Multi-variable Robust Control of Proton Exchange Membrane Fuel Cell Pressure Using Nonlinear Model

PEMFC is a nonlinear, multiple-input and output, and strongly coupled dynamic system. A nonlinear fuel cell system dynamic model that is suitable for control study is presented. In designing PEMFC control, the main focus is on the control of hydrogen and oxygen partial pressures which can avoid unwanted pressure fluctuation and prevent the membrane electrode assemblies (MEAs) from collapsing by minimizing the pressure difference between the anode and the cathode. According to ideal gas law, mass continuity is used to balance the partial pressure of four elements (Hydrogen, Oxygen, Nitrogen and water). A MIMO dynamic model that is appropriate for developing a nonlinear robust controller is proposed. The state feedback exact linearization (a well-known nonlinear approach) with the dynamic extension algorithm which is applied todesign the proposed H-infinity robust controller, based directly on the nonlinear dynamic PEMFC model.

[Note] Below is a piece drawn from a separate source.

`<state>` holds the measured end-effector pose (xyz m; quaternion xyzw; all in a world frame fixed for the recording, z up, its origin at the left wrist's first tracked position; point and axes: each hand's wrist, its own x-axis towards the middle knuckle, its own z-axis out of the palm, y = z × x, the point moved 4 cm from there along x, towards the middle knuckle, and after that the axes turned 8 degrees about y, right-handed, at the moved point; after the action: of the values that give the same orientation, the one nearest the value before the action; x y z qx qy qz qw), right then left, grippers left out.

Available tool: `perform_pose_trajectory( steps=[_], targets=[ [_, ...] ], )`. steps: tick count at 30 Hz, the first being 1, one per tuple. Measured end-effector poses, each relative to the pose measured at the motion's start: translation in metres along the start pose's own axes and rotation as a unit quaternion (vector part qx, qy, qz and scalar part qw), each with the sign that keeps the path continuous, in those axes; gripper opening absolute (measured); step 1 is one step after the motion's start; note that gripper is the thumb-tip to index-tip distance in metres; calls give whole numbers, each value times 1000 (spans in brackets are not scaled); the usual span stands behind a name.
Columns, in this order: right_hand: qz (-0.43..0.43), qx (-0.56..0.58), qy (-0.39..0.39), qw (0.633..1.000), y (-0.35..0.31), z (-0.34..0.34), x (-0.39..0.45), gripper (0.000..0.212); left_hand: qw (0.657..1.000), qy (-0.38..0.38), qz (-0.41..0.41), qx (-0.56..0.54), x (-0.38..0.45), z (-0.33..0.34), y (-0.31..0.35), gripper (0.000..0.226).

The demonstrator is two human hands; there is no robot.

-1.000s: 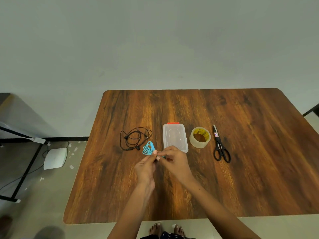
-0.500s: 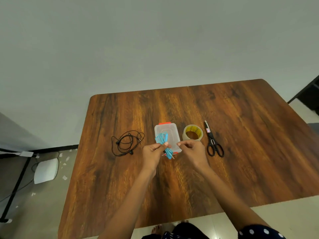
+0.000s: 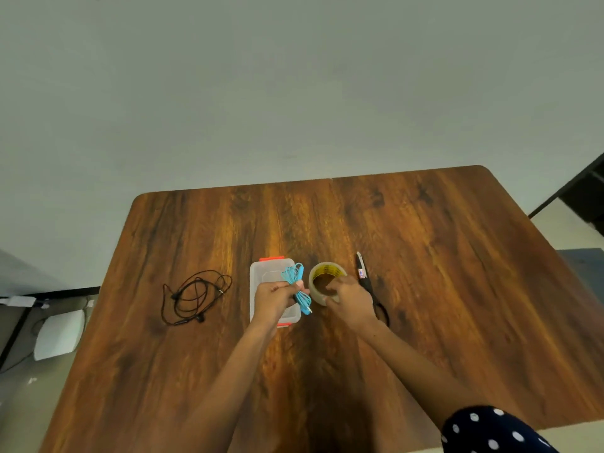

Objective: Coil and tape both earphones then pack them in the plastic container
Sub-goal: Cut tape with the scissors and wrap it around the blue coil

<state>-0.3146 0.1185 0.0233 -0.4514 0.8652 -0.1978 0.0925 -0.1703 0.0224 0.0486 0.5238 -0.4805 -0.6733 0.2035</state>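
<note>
My left hand [image 3: 276, 297] grips the coiled blue earphones [image 3: 295, 282] by the middle, above the clear plastic container [image 3: 264, 273] with its orange clips. The bundle's loops stick up and its plug end hangs down to the right. My right hand [image 3: 349, 299] has its fingers curled over the near edge of the roll of clear tape [image 3: 325, 277], just right of the container. The black earphones [image 3: 194, 295] lie in a loose tangle on the table to the left.
Black scissors [image 3: 367, 282] lie right of the tape, partly hidden by my right hand. Everything sits on the brown wooden table [image 3: 441, 289]. A white device [image 3: 58, 333] lies on the floor at the left.
My right hand let go of the blue earphones and moved right onto the tape roll. My left hand kept the coil and shifted right over the container.
</note>
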Motion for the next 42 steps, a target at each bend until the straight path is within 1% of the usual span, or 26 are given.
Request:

From the system point of view, partial pressure of PEMFC can be modeled as a two-input two-output system, where the inputs are control variable of anode and cathode, and the outputs are partial pressures of hydrogen and oxygen. The results show that, this nonlinear control model is robustness to step and pulse disturbance. In this model amplitude of alternative disturbances decreased from 10 atm to 0.25 atm. Also the pressure of each electrode tracks various input pressure profile with negligible steady-state error. On the other hand the electrode pressure does not depend on the variation of constrained electrical current profile by consumer in the PEM fuel cells.